Going Big with Marine Conservation

A market-based approach with appropriate incentives can enable necessary large-scale marine conservation measures

In the first days of 2020, the Pacific Ocean archipelago nation of Palau took the momentous step of protecting 80% — 500,000 square kilometers — of its exclusive economic zone (EEZ) from fishing. The move is at once a cultural tradition, a far-sighted strategy for future generations and an example of the level of conservation needed to protect ocean biodiversity and habitat.

Why don’t more coastal and island nations dive into this large-scale regenerative practice? Economics is among the major obstacles, according to UC Santa Barbara marine conservation scientist Juan Carlos Villaseñor-Derbez.

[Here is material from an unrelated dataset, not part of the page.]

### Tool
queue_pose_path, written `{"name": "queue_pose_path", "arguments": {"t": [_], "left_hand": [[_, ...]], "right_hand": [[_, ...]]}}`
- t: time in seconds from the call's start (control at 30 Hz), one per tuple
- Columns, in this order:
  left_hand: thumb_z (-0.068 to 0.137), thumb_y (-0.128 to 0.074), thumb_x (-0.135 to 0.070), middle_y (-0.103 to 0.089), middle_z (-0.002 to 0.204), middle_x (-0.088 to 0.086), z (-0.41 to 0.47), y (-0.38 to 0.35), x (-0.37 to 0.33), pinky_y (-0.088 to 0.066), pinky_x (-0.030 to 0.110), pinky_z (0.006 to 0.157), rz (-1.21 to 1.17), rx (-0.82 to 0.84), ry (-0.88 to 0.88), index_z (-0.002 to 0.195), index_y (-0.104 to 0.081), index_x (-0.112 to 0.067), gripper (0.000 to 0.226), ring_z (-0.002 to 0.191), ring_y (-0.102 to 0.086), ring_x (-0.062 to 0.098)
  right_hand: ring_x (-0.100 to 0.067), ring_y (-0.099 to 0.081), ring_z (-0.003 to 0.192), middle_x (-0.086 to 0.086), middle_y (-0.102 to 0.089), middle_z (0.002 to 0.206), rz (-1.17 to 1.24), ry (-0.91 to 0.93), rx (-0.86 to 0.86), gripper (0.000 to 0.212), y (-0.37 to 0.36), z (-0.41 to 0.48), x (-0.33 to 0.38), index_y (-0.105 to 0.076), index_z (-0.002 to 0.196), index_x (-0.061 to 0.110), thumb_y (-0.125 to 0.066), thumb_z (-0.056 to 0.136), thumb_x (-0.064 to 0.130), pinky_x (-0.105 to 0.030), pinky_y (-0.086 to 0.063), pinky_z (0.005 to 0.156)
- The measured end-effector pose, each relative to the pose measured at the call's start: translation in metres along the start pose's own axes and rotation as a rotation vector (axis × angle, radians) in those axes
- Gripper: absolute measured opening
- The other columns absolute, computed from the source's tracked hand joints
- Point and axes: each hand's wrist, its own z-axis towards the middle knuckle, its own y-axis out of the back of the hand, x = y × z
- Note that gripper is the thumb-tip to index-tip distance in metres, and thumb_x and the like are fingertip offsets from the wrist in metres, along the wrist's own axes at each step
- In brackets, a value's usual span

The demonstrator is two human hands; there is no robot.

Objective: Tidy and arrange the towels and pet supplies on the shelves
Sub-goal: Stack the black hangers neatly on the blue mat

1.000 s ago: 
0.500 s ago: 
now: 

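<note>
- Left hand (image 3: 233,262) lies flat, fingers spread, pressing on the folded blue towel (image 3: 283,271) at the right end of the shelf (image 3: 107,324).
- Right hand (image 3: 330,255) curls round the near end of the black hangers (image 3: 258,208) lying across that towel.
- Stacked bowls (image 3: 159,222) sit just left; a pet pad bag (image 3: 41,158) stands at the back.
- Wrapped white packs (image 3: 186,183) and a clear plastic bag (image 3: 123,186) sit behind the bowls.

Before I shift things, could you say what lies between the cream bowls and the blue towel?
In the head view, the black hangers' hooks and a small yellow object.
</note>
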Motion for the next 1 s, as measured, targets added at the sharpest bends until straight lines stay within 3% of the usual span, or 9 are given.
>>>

“Various scientists and organizations recognize the need to protect 10 to 30% of the ocean,” said Villaseñor-Derbez, a doctoral student at UC Santa Barbara’s Bren School of Environmental Science & Management. “But it’s very difficult for a country to conserve a region where extractive activities are so profitable, even if conservation may bring benefits in the future.” In addition, while marine protected areas have in fact greatly improved biodiversity and increased fish stocks, the distribution of the “spillover” benefits is unequal, he said, often benefiting neighboring countries that may not be enacting their own conservation, as well as those fishing in the high seas.

To find a way around this conundrum, Villaseñor-Derbez and fellow Environmental Market Solutions Lab members Christopher Costello, also of UC Santa Barbara, and John Lynham of the University of Hawaii, have proposed a market-based approach. The team simulated and tested a system that allows a conserving country the ability to offset the cost of conservation and recapture the benefits of protected areas within their maritime territory. Their findings are highlighted in a paper published in the journal Nature Sustainability,

“Well-designed fishing markets can incentivize countries to engage in large-scale marine conservation,” Lynham said.

The researchers took their cue from the Parties to the Nauru Agreement (PNA), a coalition of nine Pacific Island nations who collaboratively manage 25% of the world’s tuna within their waters. Palau is one of the member countries, as is Kiribati, which in 2015 created the Phoenix Islands Protected Area (PIPA), one of the world’s largest marine protected areas.

Of particular interest to the researchers was the PNA’s vessel-day scheme (VDS), a system that grants fishing vessels — typically from countries fishing far from their own territories — rights to fish within their tuna-rich waters. Vessel days (capped at around 45,000 per year at the time of the study) are allocated between the PNA countries, which then grant purchasing vessels 24-hour rights to fish in their waters. The VDS not only allows PNA countries to maintain limits on the amount of fishing in their waters, it also brings in revenue for each country by selling access to the highly desirable tuna. Importantly, according to the study, it also acts as a form of currency within the PNA — vessel days can be traded between countries. In the event of a closure, the conserving country can recoup the cost of any lost revenue by selling its fishing rights to the other countries, which stand to benefit from increased fish stocks thanks to the conservation efforts.

“Countries that conserve can sell fishing rights to countries that want to increase fishing pressure,” said Costello, a professor of resource economics at the Bren School. “If designed right, this can offset 99% of the cost of conservation.” Effectively, the market-based solution turns an otherwise economically untenable conservation zone into a viable long-term strategy.

The researchers analyzed the effects of this large-scale marine conservation in action by tracking 313 tuna fishing boats for seven years — more than 30 million individual points of data.

“Vessel-tracking data from Global Fishing Watch was instrumental to our work, because we were able to empirically test the effect of a large spatial closure in an area managed under fishing effort markets,” Lynham said. Specifically, they studied the patterns of fishing in Kiribati’s EEZ and the changes that occurred since the 2015 implementation of PIPA, which protected valuable tuna spawning habitat but also displaced a number of vessels fishing in its waters.

According to the data, the number of vessels in Kiribati’s waters did indeed decline as a result of the new fishing restrictions. So did its revenue. However, the decrease in Kiribati’s revenue was less than the decline in fishing effort. At the PNA level, however, the fishing effort remained constant, suggesting a redistribution of fishing vessels within the PNA and an offset in costs enabled by the trading of fishing rights from Kiribati to other PNA countries.

“Vessels are displaced when a marine protected area is created, but the conserving nation can still profit by selling fishing rights to the very nations where vessels redistributed to,” Villaseñor-Derbez said.

According to the researchers, with appropriate modifications and incentives — such as biomass-based fishing rights allocations — an economic framework with cross-country transferable and tradeable rights could enable long-term, widespread conservation efforts needed to protect biodiversity, habitat and food security.

“Our work provides a template for how to incentivize countries to engage in large-scale marine conservation within a market-based setting,” Costello said.